Goleada con nueve

Luis Padilla nos relata este viernes, una nueva historia del CD Tenerife, en el medio digital Atlántico Hoy. El resultado no dice nada; las circunstancias, sí. Fue un 3-0 al Deportivo de La Coruña en partido de vuelta de la Copa del Rey. Conviene aclarar que entonces, aquel 21 de septiembre de 1989, los gallegos estaban en Segunda División y el Tenerife, dirigido por Vicente Miera, había regresado meses antes a la élite del fútbol español después de casi tres décadas de ausencia. Se entiende, por tanto, que la victoria pudiera corresponder al equipo de mayor categoría. Y la goleada es incluso una opción lógica. Y si se añade que en el partido de ida se registró un 3-3, cualquier lector puede imaginarse la película del partido: un gol local en la primera parte, un adversario que se vuelca y la sentencia que llega en certeros contragolpes. De hecho, esta película no se aleja mucho de la realidad. Pero si este partido ocupa un lugar en la historia blanquiazul no fue por el marcador, sino por las circunstancias.

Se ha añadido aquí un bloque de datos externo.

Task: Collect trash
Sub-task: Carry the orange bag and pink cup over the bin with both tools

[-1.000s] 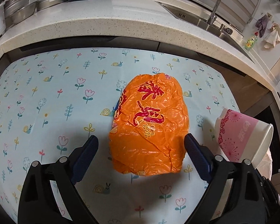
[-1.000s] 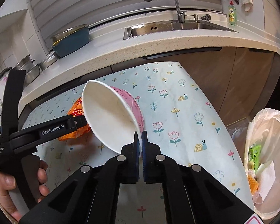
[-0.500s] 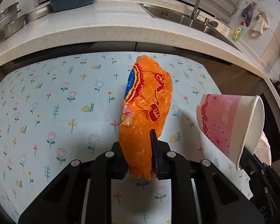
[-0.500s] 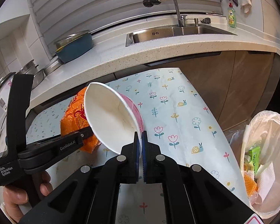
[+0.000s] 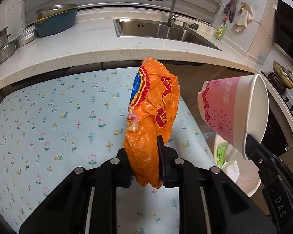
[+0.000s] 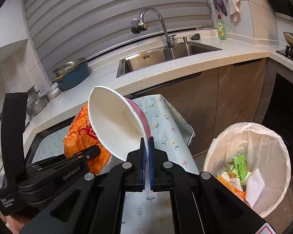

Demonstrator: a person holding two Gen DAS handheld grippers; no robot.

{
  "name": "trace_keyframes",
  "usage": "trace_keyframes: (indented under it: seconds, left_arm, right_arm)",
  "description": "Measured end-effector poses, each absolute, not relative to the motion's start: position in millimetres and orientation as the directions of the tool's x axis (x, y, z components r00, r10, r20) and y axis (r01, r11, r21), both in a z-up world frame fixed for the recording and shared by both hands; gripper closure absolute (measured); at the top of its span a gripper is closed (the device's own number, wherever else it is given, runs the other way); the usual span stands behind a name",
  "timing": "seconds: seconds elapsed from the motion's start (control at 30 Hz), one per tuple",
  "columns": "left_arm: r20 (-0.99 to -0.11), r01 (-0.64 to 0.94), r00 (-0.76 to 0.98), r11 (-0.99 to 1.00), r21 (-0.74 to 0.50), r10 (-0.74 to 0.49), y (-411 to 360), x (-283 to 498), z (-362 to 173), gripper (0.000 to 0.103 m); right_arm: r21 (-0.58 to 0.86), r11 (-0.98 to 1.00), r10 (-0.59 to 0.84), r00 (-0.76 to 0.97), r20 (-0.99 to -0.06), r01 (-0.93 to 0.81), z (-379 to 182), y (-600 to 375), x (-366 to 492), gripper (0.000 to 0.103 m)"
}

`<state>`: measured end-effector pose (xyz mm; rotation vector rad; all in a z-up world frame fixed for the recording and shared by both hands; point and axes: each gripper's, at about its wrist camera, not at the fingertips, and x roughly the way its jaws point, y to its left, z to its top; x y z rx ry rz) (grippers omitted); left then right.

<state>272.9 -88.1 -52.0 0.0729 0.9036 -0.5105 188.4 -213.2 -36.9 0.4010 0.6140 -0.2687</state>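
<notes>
Meanwhile left gripper (image 5: 145, 165) pinches orange bag (image 5: 152, 113), right gripper (image 6: 147, 165) paper bowl (image 6: 115, 124)

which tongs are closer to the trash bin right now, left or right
Right. The right tongs, gripping the paper bowl, sit just beside the lined trash bin; the left tongs, holding the orange bag, are farther off.

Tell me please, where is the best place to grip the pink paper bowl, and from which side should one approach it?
Best at its thin rim: the paper bowl is wide and hollow, so one pad should go inside and one outside the wall. Approach from the open mouth side. The right tool already pinches the rim like this, and the bowl looks steady, tilted above the flowered tablecloth.
</notes>
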Motion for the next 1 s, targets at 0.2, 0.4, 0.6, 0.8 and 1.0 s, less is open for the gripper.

Así que vayamos con las circunstancias. El Tenerife jugó en inferioridad numérica desde el minuto 18. Y cuatro minutos después, antes de alcanzar el ecuador de la primera mitad, se quedó con nueve jugadores. Y durante más de una hora tuvo que luchar con dos futbolistas menos, nueve contra once. O nueve contra doce si entendemos que el colegiado andaluz Antonio Jesús López Nieto se alineó esa noche con el Deportivo. Su parcialidad encendió al Heliodoro, que pocas veces ha estado tan entregado a su equipo como en esta ocasión. Se rebeló ante la injusticia y fue indulgente con el error, comprensivo con el cansancio, generoso en el aplauso… Público y futbolistas alcanzaron ese jueves una comunión insospechada, porque para entonces los blanquiazules aún no habían ganado un partido oficial. Y algunos fichajes, como Felipe Miñambres, ya eran cuestionados. 

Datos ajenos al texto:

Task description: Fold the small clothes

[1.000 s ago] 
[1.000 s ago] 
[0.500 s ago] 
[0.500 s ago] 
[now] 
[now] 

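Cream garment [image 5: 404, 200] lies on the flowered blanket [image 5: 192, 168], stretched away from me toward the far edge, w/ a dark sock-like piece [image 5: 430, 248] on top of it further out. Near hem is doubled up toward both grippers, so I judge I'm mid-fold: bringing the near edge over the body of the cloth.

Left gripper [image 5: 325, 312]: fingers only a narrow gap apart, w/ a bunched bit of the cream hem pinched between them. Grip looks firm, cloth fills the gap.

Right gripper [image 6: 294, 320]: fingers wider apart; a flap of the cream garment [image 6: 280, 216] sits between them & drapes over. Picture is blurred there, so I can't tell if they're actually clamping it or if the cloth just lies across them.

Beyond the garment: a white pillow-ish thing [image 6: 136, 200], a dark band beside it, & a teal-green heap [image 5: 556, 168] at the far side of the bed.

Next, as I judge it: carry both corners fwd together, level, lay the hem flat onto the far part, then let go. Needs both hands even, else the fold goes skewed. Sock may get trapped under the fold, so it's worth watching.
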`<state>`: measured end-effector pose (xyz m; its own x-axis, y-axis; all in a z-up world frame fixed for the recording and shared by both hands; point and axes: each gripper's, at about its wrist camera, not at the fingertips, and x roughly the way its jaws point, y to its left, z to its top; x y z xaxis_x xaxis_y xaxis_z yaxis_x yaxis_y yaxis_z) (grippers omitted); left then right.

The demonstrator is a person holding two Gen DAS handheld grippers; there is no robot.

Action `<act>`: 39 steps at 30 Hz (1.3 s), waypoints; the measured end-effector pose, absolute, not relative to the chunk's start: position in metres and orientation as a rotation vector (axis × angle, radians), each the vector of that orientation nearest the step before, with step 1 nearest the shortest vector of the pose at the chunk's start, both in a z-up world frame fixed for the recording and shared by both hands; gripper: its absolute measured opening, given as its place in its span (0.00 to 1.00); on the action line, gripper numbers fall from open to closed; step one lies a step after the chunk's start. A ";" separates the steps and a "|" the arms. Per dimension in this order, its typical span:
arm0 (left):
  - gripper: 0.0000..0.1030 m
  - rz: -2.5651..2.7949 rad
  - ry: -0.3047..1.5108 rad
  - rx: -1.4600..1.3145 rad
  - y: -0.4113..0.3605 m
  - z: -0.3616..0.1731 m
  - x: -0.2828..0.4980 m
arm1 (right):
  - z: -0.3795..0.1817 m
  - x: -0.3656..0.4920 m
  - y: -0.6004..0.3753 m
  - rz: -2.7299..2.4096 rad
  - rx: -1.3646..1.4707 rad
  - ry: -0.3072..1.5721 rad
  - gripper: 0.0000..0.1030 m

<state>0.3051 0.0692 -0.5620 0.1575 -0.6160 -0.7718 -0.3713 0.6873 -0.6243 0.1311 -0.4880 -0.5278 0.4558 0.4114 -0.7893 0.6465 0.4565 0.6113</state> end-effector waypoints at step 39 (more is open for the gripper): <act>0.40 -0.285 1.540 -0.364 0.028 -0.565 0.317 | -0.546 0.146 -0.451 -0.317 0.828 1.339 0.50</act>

El Tenerife había sufrido en el partido de ida en Riazor ante un rival que –de la mano de Arsenio Iglesias y con futbolistas como Martín Lasarte, Fran o José Ramón– empezaba a oler a lo que con los años sería el SuperDépor. Al final, con goles de Guina, El Gharef y Rommel, el grupo de Vicente Miera arañó un empate en tierras gallegas. Para el choque de vuelta, el técnico blanquiazul prescindió de un centrocampista para jugar con un 4-3-3 muy ofensivo, como le reclamaba el Heliodoro: Belza; Isidro, Quique Medina, Francis, Revert; Toño, Guina, Luis Delgado; Felipe, Rommel y Quique Estebaranz. Apenas se había jugado un cuarto de hora de partido cuando Rommel adelantó a los locales. Un minuto después, López Nieto expulsaba a Quique Medina. Sólo un gol de Rommel (21’) logró que el público dejara de increpar al árbitro. Un minuto más tarde, Guina le dijo algo y también se fue a la calle. 

Image

Formación del CD Tenerife, temporada 89-90

Así que, con unos setenta minutos por delante, el Tenerife se encontró con un dos-cero a favor y un 3-2-3 para defenderlo. Con ese esquema no iba a ninguna parte y Miera prescindió de Quique Estebaranz para colocar a un defensa, Manolo Hierro. Y así sobrevivió primero y contragolpeó luego. A la hora de juego, Felipe Miñambres hizo el 3-0. Esta vez, sorprendentemente, López Nieto no expulsó a nadie.